Vaginal agenesis is characterized by a short, partial or absent vaginal opening. The uterus may be missing or undersized as well. It is a birth defect that afflicts approximately 1 in 5,000 females. The abnormality can make sexual intercourse and reproduction unachievable.
Those with the defect may also have kidney, limb, spine, or rib abnormalities. It is unclear as to why vaginal agenesis occurs, but researchers theorize that it is caused by the lack of mullerian (paramesonephric) ducts in the reproductive system.
The main symptom of vaginal agenesis is a lacking menstrual period, otherwise known as amenorrhea. Although puberty has occurred, menstruation does not take place. When the vagina is nonexistent in a female with a uterus, menstrual blood backs up.
The reversed menstrual flow results in extremely painful monthly cramps. Those without a uterus will not experience pain. Females with vaginal agenesis usually find out during their first pelvic exam. However, sometimes the condition is discovered in infancy or preadolescence during other medical testing.
Vaginal agenesis occurs when the vagina fails to grow correctly during embryological development, which is the period of gestation when the major structures and organs of the growing baby form.
90% of cases of vaginal agenesis are caused by Mayer-von Rokitansky-Küster-Hauser’s Syndrome (MRKH). It is not clear what causes MRKH; a very small number of cases are found to be inherited, but the vast majority occur in females with no family history of the disorder.
A very small number of people with vaginal agenesis, around 7 or 8%, have it as part of another condition called androgen insensitivity syndrome (AIS). This condition can be inherited, or it can occur spontaneously.

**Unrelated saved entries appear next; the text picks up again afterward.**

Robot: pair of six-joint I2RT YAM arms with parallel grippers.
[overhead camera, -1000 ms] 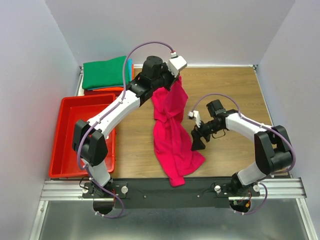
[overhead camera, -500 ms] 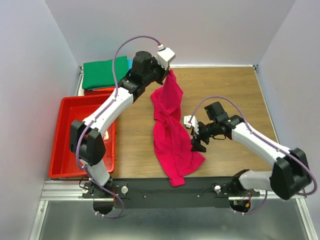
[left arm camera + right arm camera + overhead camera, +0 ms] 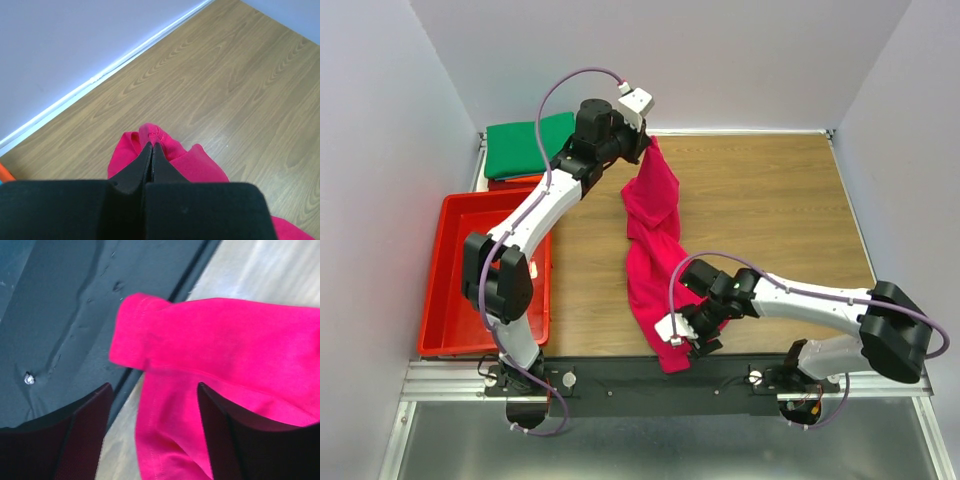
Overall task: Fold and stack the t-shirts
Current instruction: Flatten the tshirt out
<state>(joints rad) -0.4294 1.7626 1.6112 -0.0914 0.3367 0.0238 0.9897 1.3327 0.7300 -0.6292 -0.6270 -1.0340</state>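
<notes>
The left arm stretched far toward 12 o'clock, the left fingers (image 3: pixel 134 172) pinched shut on a fold of the magenta t-shirt (image 3: pixel 658 240), which trailed down the desk (image 3: pixel 770 200) to 6 o'clock. The right arm lay low there, the right fingers (image 3: pixel 85 435) wide astride the hem; a second earlier it had hovered at 3 o'clock. The red tray (image 3: pixel 435 270) sat at 9 o'clock, and a folded green t-shirt (image 3: pixel 525 148) at 11.
</notes>
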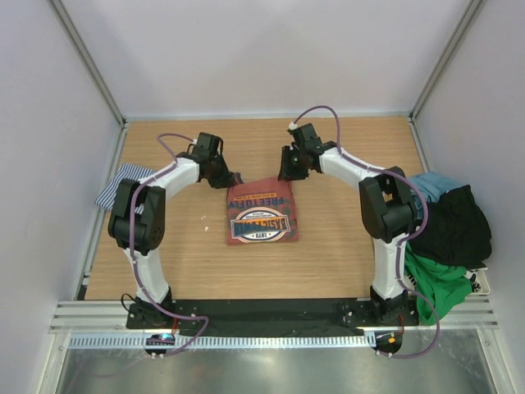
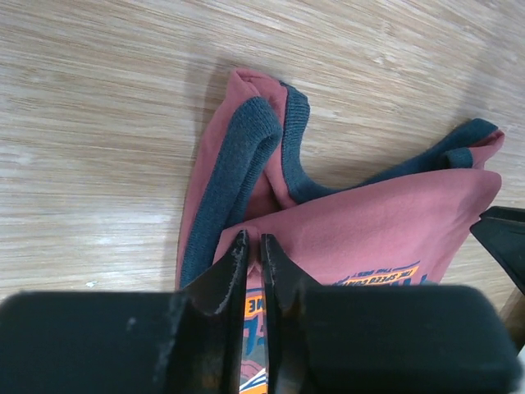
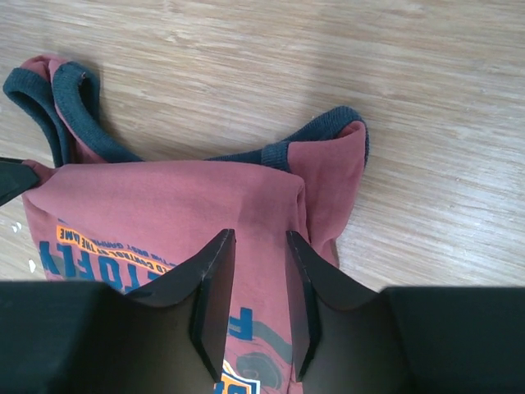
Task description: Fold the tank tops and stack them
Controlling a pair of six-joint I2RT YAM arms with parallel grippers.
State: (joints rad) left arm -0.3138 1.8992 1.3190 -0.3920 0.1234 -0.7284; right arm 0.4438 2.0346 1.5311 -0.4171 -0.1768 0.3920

The treatment for vaginal agenesis depends on the severity of the condition. A vagina can be surgically created using a few different methods. A vaginoplasty is a surgical solution where part of the bowel, the inside of the cheek, artificial skin or tissue from the buttocks is used to form or complete the vagina. A process called self-dilation is a nonsurgical method. Dilating rods of progressing sizes are used by the patient to gradually form the vagina or increase the size.

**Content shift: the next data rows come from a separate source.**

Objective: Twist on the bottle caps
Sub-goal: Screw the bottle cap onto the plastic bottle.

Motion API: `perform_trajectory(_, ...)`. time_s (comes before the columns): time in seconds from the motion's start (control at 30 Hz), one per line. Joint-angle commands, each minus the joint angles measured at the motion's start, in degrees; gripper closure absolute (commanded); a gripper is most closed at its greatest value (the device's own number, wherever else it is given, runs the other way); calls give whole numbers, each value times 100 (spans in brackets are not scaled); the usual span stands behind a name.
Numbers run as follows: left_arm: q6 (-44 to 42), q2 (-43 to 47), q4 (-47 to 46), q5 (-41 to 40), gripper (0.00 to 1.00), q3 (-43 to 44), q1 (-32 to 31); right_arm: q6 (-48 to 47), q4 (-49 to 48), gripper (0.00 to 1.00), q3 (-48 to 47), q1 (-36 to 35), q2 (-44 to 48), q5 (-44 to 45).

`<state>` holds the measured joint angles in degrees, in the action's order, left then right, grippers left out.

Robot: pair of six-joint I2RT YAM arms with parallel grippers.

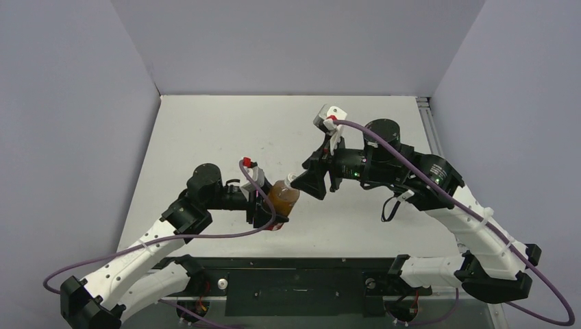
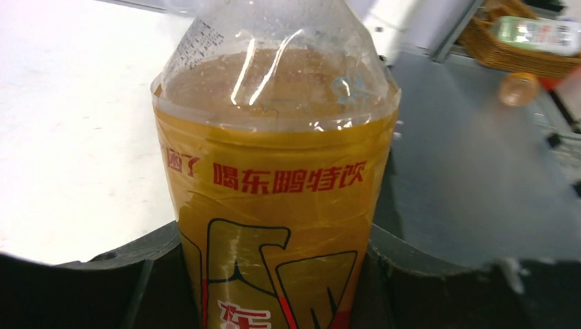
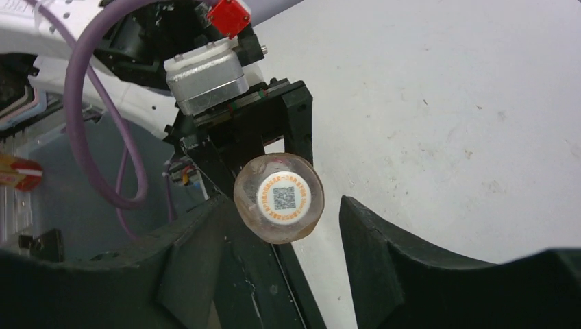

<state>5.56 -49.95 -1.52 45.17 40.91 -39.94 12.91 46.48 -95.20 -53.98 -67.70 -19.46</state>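
My left gripper (image 1: 265, 205) is shut on the amber-orange bottle (image 1: 281, 197) and holds it off the table, tilted with its neck toward the right arm. In the left wrist view the bottle (image 2: 274, 205) fills the frame between the fingers. A white cap (image 3: 283, 197) printed with a QR code sits on the bottle's neck, seen end-on in the right wrist view. My right gripper (image 3: 282, 209) is open, with one finger on each side of the cap and a gap to the right finger (image 3: 370, 233). From above, the right gripper (image 1: 312, 183) is just right of the cap (image 1: 290, 179). The clear bottle and the blue-and-white cap are out of view.
The white table (image 1: 226, 130) stretches behind and to both sides of the arms, with grey walls around it. A metal rail (image 1: 426, 110) runs along the table's right edge. Purple cables (image 1: 411, 164) loop over both arms. A basket (image 2: 527, 41) stands beyond the table.
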Motion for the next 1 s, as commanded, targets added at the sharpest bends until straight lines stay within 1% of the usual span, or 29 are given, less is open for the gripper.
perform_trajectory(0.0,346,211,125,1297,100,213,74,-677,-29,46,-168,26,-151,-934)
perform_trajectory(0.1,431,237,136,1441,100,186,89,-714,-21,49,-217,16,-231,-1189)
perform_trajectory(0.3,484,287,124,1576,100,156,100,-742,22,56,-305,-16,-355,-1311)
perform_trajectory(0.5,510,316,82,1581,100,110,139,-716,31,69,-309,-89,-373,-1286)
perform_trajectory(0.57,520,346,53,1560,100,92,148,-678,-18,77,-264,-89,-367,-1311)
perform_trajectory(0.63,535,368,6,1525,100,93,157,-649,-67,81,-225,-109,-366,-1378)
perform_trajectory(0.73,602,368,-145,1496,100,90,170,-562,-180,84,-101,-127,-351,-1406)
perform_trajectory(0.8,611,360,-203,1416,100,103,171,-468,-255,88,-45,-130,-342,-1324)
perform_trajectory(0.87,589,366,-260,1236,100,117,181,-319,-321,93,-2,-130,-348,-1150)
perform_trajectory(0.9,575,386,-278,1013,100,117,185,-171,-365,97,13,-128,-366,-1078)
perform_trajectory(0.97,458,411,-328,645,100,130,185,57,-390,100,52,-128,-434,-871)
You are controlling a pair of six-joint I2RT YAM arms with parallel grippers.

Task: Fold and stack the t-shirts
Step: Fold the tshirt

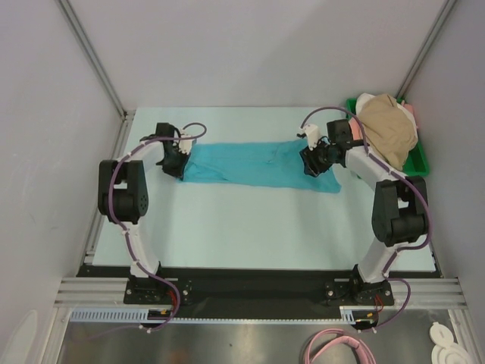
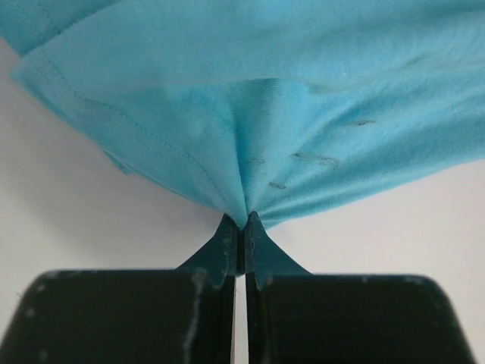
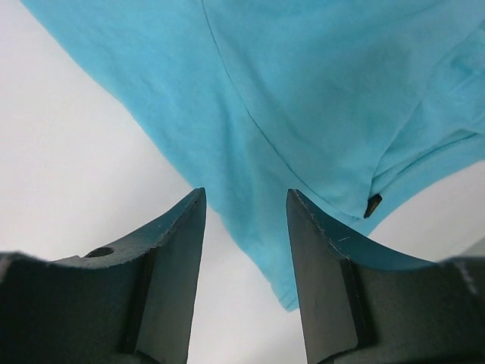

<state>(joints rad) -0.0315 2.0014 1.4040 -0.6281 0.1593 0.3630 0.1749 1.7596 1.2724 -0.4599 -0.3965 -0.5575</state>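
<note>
top view high, looking down and forward, wrist views close, all sharing teal t-shirt (image 1: 258, 163)

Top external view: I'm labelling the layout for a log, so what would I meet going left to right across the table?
left gripper → teal t-shirt → right gripper → tan t-shirt

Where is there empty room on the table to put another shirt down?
The biggest bare patch of table lies between the teal shirt and the black rail at the near edge. A thinner bare strip runs behind the teal shirt, along the back wall. The far right corner is crowded: the green tray is heaped with other shirts.
</note>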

A satisfying sex life is possible after vaginal agenesis treatment. The vagina will look and feel normal. Since the clitoris is not affected, sensations will still be pleasurable. If other reproductive organs exist and function normally, pregnancy may be possible.
Since the cause of vaginal agenesis is unknown, there is very little an expectant mother can do to prevent their daughter from being born with the condition. However, there may be steps that parents can take to prevent the condition from affecting their child’s mental health or lifestyle.
Counseling can be incredibly helpful for children and teenagers who have been diagnosed with vaginal agenesis. It can help them to process any worries they may have for the future, and help them work through issues with low self-esteem and gender and sexual identity which may arise as a result of the condition.
Visits with a dedicated sex therapist may be particularly important for a teenage girl with vaginal agenesis, because they can help them to work through concerns about their sexuality, particularly while they undergo physiological treatments which will allow them to function sexually. The idea of sexual activity may be very daunting, but with adequate counseling and treatment vaginal agenesis does not have to prevent someone from enjoying a healthy sex life and intimate relationships.